论文标题
通过推理时间自适应优化在语言生成中统一的排毒和偏见
Unified Detoxifying and Debiasing in Language Generation via Inference-time Adaptive Optimization
论文作者
论文摘要
警告:本文包含表现出进攻性和偏见的模型输出。最近,预先训练的语言模型(PLM)在各种自然语言生成(NLG)任务中蓬勃发展,因为它们能够产生流利的文本。然而,观察到这些模型可以捕获和繁殖培训语料库中的有害内容,通常是有毒语言和社会偏见,从而引发了严重的道德问题。先前的关于道德NLG解决排毒和偏见的作品,这是有问题的,因为我们发现伪造模型仍然表现出毒性,而排毒甚至加剧了社会偏见。为了应对这一挑战,我们提出了名为Uddia的第一个统一的排毒和辩论框架,该框架共同将这两个问题正式形式化为纠正了输出空间。从理论上讲,我们将我们的框架解释为学习文本分布混合加权属性。此外,UDDIA基于参数有效的调整模式在解码过程中仅进行少数参数的自适应优化,而无需任何培训数据。这会导致最小的生成质量损失和可接受的计算成本改善的调整性能。实验结果表明,与几种强大的基线相比,乌迪亚(Uddia)同时实现了偏见和排毒,并更好地平衡效率和有效性,迈向实用的伦理NLG。

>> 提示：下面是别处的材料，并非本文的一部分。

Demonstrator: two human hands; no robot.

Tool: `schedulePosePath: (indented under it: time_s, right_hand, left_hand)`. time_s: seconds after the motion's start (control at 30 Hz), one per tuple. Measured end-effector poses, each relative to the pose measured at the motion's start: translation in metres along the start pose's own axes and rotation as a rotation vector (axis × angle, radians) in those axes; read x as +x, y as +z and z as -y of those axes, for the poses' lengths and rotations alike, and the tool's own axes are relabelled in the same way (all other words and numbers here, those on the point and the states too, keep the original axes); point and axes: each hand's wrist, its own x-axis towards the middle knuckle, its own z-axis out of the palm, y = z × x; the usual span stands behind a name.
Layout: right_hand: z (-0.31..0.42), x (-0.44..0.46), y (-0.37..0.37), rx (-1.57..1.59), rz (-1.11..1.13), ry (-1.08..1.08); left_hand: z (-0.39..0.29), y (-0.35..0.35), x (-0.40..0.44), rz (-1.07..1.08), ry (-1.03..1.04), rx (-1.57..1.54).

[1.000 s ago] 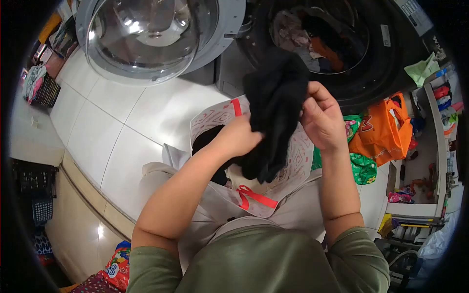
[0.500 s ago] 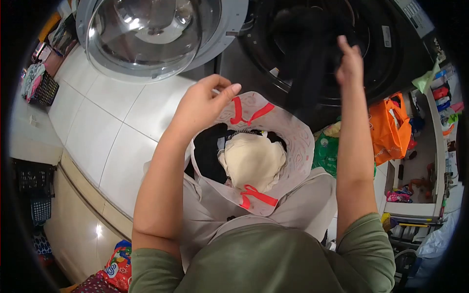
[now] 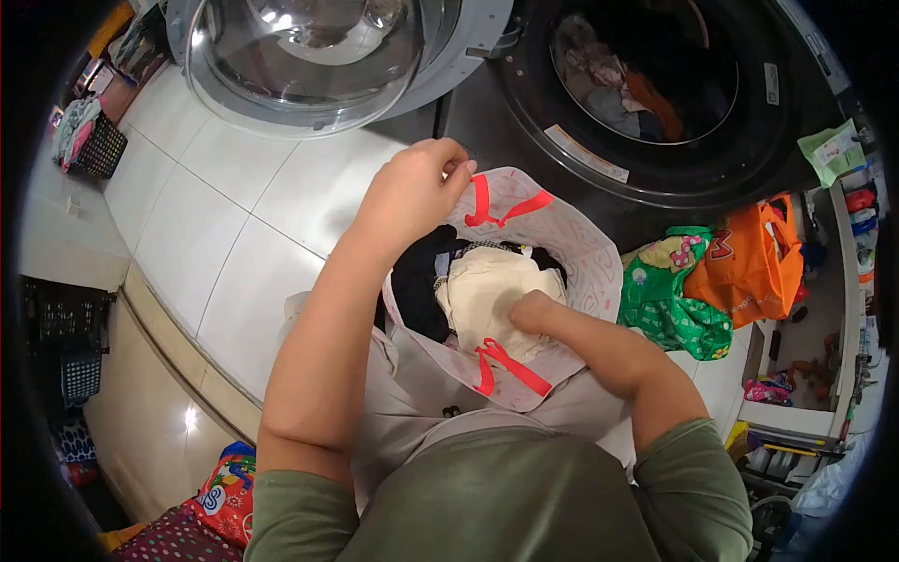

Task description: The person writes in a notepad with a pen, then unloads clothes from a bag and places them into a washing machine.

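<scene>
- The cream cloth is seen inside the white bag, right on top, with black clothes beside it.
- The cream cloth is touched by the right hand; its fingers are tucked down and hidden, so it cannot be told if the cloth is gripped.
- The left hand is held at the edge of the white bag, near a red ribbon; its fingers are curled, but it cannot be told if the edge is pinched.
- More clothes can be seen inside the washing machine, and its round door is swung open.
- In this step, the cream cloth seems to be reached for.
- For the next move, a firm grip would be needed, with the bag's edge kept steady.
</scene>
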Motion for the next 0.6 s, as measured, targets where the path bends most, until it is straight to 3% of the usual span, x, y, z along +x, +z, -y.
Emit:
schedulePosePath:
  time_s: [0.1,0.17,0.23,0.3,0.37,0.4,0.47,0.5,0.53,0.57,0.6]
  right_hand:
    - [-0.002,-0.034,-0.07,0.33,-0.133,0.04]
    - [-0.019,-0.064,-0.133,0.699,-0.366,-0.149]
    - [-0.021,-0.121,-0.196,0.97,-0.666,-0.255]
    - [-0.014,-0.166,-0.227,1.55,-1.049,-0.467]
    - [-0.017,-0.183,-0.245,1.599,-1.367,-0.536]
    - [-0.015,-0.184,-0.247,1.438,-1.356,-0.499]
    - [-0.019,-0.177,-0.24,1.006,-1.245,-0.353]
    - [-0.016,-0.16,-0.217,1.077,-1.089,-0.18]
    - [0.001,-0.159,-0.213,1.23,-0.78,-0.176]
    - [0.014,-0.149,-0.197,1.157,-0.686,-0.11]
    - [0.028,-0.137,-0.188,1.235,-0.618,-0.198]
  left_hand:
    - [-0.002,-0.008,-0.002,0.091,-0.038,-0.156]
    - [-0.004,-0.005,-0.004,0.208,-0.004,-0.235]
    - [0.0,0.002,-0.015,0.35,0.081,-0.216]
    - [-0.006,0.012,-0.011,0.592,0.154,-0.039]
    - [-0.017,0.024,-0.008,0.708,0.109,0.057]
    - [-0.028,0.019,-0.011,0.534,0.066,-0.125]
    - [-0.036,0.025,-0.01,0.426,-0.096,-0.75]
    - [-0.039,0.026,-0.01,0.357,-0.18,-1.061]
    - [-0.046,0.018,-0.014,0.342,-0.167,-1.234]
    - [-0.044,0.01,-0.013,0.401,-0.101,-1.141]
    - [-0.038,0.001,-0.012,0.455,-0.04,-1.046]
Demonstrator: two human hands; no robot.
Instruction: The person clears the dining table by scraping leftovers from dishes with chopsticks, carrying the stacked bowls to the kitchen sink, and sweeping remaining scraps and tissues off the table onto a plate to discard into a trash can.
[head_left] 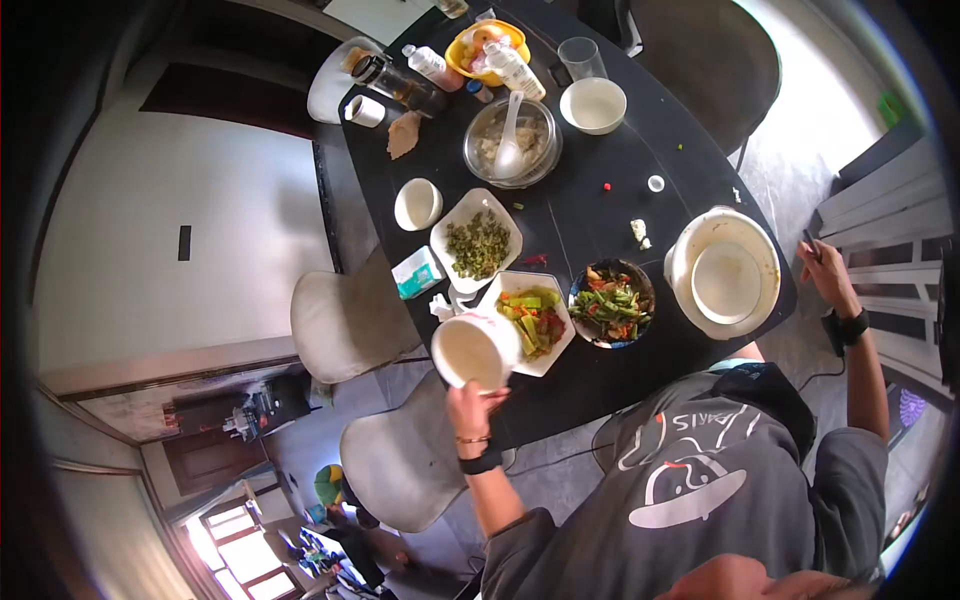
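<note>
Left hand (475,402): your grip is clamped on the near rim of a white bowl (468,355); some fingers are hidden against it, so you cannot tell exactly where they press
Held bowl: tilted at the left edge of the dark worktop (580,222), mouth toward you; one side is blurred and covers part of a six-sided dish (550,362), and what it holds cannot be made out
Right hand (828,278): your grip is together on a slim dark item (811,243), too foreshortened to name, out beyond the worktop's right edge
Nested bowls: near that edge, a small bowl (725,285) sits inside a large bowl (720,225), its underside hidden
Top border: a clear vessel (452,8) is cut off
Middle room: dark surface stretches between the glass bowl (552,150) and the large bowl, dotted with a white cap (656,183) and small scraps
Left edge: a pale chair (395,470) stands just off the worktop, near your left forearm
</note>
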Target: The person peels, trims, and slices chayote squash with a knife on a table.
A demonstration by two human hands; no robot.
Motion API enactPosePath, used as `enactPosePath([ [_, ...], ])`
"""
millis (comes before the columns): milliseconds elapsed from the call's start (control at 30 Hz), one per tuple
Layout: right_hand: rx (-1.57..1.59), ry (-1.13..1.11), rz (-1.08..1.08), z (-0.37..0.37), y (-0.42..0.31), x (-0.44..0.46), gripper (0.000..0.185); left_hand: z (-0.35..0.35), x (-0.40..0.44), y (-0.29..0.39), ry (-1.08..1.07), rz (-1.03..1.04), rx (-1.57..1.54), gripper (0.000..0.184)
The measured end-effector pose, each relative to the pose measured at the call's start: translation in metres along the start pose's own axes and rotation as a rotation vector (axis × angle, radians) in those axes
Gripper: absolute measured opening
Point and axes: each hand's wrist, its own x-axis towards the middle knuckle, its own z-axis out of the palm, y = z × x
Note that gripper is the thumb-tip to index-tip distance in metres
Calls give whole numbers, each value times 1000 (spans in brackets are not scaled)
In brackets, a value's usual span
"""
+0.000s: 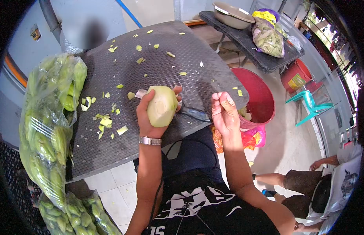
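My left hand (149,113), with a metal watch at its wrist, is wrapped round a peeled pale-green chayote (161,107) above the near part of the dark woven-pattern table (182,51). Behind the chayote lies a knife (195,113), its dark handle pointing right. The chayote and my hand hide part of its blade. Off the table's right edge, my right hand (226,113) is raised, palm toward me. Its fingers are curled in and pressed to the thumb; anything between them is hidden. Green peel scraps (105,121) are scattered over the tabletop.
Clear plastic bags of green chayotes (52,129) stand along the left edge. A red bucket (264,90) with pale pieces is at the right. Farther back, a second table (244,43) holds a basin (233,16) and a filled bag (270,37). Another person (307,184) is at the lower right.
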Motion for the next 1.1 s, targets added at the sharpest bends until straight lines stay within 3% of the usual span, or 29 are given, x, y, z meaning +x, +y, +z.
enactPosePath([
  [300, -23, -97, 0, 6, -2, 0, 26, -3, -3, -1, 14, -1, 7, 61],
  [600, -30, -36, 13, 17, -5, -2, 38, -6, -4, 0, -2, -2, 13, 60],
  [867, -26, 29, 25, 3, 1, 1, 11, 0, -6, 4, 4, 7, 1, 62],
  [1100, -24, -7, 62, -3, 0, 9, 10, 19, -4, 40, 44, 62, 290, 58],
])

Warning: this paper contains model outputs exhibiting offensiveness and biases. Recently pre-trained language models (PLMs) have prospered in various natural language generation (NLG) tasks due to their ability to generate fairly fluent text. Nevertheless, these models are observed to capture and reproduce harmful contents in training corpora, typically toxic language and social biases, raising severe moral issues. Prior works on ethical NLG tackle detoxifying and debiasing separately, which is problematic since we find debiased models still exhibit toxicity while detoxified ones even exacerbate social biases. To address such a challenge, we propose the first unified framework of detoxifying and debiasing called UDDIA, which jointly formalizes these two problems as rectifying the output space. We theoretically interpret our framework as learning a text distribution mixing weighted attributes. Besides, UDDIA conducts adaptive optimization of only a few parameters during decoding based on a parameter-efficient tuning schema without any training data. This leads to minimal generation quality loss and improved rectification performance with acceptable computational cost. Experimental results demonstrate that compared to several strong baselines, UDDIA achieves debiasing and detoxifying simultaneously and better balances efficiency and effectiveness, taking a further step towards practical ethical NLG.